Role separation allows us to allocate different hardware based on node requirements and prevents interference between different responsibilities.
Cluster Split-Brain Issue
Split-brain occurs due to network isolation between nodes in a cluster.
Assume a three-node cluster where the master node (node1) loses connection with other nodes (network partition). Node2 and Node3 will deem node1 as down and initiate a new master election. If node3 gets elected, the cluster continues serving requests. Node2 and Node3 form their own cluster, while node1 forms its own. Data desynchronization occurs, leading to data discrepancies.
When the network partition resolves, with two master nodes existing, the cluster state becomes inconsistent, resulting in a split-brain scenario.
Solution: A node needs more than (number of eligible nodes + 1) / 2 votes to be elected as master. Therefore, an odd number of eligible nodes is recommended. The corresponding configuration is discovery.zen.minimum_master_nodes, which became the default in ES 7.0+, so split-brain issues are generally less common now.
For instance, in the three-node cluster above, a node needs more than (3+1)/2 = 2 votes. Node3 receives votes from Node2 and Node3, becoming the master. Node1 only gets its own vote and isn’t elected. The cluster still has only one master, avoiding split-brain.
Cluster Distributed Storage
When adding a new document, it should be saved to different shards to ensure data balance. So, how does the coordinating node determine which shard the data should be stored in?
ES uses a hash algorithm to calculate which shard a document should be stored in.
Formula: shard = hash(_routing) % number_of_shards
Explanation:
_routingdefaults to the document’s ID.- The algorithm depends on the number of shards, so once an index is created, the shard count cannot be changed.
New Document Flow:

Flow:
- Add a document with
id = 1. - Perform a hash operation on the ID. If the result is 2, it’s stored in shard-2.
- The primary shard for shard-2 is on node3, so the data is routed to node3.
- Save the document.
- Synchronize with shard-2’s replica-2 on node2.
- Return the result to the coordinating-node.

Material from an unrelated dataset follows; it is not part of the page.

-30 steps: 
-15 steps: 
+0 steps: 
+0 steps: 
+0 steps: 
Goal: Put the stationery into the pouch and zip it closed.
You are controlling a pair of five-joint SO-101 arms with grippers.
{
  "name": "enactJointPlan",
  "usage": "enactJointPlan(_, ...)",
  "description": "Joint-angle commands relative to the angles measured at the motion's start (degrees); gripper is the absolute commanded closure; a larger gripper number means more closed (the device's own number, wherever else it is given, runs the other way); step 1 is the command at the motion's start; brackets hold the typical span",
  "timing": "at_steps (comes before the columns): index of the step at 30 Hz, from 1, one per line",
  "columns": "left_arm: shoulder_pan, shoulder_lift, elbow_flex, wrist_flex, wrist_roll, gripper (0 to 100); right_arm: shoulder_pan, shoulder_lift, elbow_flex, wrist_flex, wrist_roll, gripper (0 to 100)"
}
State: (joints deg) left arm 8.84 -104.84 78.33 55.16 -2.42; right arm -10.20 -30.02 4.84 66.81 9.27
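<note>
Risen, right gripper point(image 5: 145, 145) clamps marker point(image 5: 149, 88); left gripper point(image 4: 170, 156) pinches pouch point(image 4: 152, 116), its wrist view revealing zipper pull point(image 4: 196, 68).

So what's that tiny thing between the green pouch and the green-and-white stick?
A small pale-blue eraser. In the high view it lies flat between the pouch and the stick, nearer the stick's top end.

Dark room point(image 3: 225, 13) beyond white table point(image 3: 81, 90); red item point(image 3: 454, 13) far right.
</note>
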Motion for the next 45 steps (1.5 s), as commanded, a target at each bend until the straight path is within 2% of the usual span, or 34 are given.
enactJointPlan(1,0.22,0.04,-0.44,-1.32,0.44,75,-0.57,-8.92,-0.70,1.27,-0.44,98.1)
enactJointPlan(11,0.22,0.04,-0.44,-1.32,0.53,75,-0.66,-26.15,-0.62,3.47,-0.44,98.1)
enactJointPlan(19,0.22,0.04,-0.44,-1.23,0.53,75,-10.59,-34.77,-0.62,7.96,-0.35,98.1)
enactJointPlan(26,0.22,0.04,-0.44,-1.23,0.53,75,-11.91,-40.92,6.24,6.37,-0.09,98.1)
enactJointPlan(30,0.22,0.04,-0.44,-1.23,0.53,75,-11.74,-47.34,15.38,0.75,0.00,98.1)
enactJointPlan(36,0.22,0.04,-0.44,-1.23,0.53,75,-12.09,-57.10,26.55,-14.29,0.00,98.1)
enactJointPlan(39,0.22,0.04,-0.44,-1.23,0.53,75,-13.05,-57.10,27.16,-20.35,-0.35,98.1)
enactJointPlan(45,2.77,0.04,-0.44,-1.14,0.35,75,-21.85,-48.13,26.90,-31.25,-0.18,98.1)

Cluster Distributed Queries
ES queries are divided into two phases:
- Scatter phase: The coordinating node distributes the request to every shard.
- Gather phase: The coordinating node aggregates search results from data nodes, processes them into a final result set, and returns it to the user.
Cluster Fault Tolerance
The cluster’s master node monitors the status of nodes. If a node fails, it immediately migrates the failed node’s shard data to other nodes to ensure data safety. This is known as fault tolerance.
Assume a three-node cluster where node1 is the master.
- Node1 goes down.
- A new master election is needed. Assume node2 is elected.
- After node2 becomes the master, it checks the cluster status. Discovering that node1’s shards have no replica nodes, it needs to migrate the data from node1 to node2 and node3.